## The task
Using the data below, copy every line that contains the word "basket".

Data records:
[Start of section]

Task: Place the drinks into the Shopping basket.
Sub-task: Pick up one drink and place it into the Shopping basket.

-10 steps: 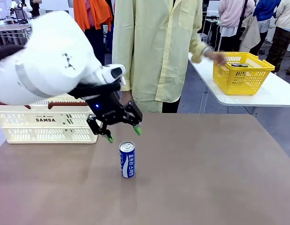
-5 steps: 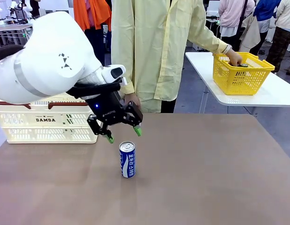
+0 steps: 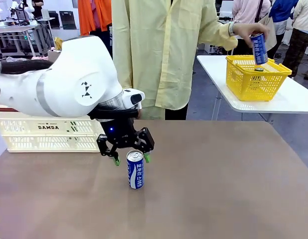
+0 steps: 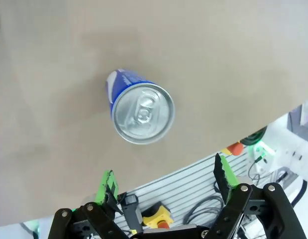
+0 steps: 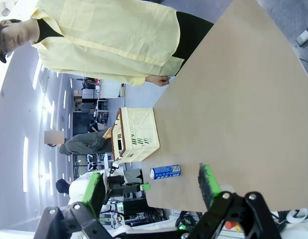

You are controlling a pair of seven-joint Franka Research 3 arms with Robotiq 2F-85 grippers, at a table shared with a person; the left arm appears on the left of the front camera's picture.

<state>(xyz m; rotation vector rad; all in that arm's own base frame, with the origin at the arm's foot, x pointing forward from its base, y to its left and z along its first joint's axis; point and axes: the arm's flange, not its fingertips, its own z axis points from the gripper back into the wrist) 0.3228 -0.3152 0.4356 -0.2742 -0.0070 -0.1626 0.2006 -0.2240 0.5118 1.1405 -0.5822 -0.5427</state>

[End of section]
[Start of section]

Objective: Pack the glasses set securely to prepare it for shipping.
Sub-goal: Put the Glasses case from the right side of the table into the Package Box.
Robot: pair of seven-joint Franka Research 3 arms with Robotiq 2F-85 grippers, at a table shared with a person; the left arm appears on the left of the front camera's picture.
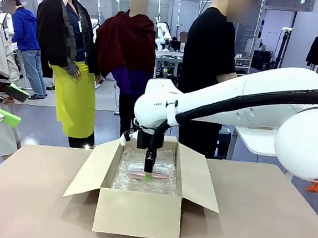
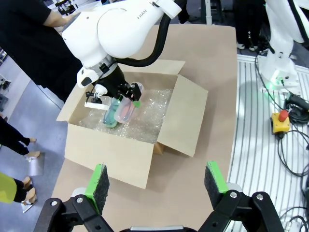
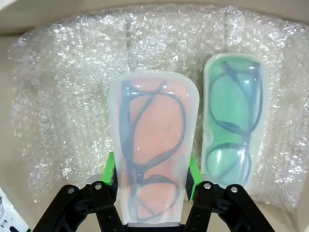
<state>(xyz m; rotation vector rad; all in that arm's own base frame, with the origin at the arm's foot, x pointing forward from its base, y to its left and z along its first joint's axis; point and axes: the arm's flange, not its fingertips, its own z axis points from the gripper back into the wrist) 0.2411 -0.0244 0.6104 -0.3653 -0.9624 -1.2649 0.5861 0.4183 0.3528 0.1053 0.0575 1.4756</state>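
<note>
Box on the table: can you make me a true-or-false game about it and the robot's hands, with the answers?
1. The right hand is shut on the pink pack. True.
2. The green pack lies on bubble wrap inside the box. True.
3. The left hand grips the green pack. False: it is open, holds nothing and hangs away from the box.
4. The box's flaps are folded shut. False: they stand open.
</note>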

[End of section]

## Result of the exercise
Task: Place the drinks into the Shopping basket.
Sub-task: Pick up one drink and place it into the Shopping basket.

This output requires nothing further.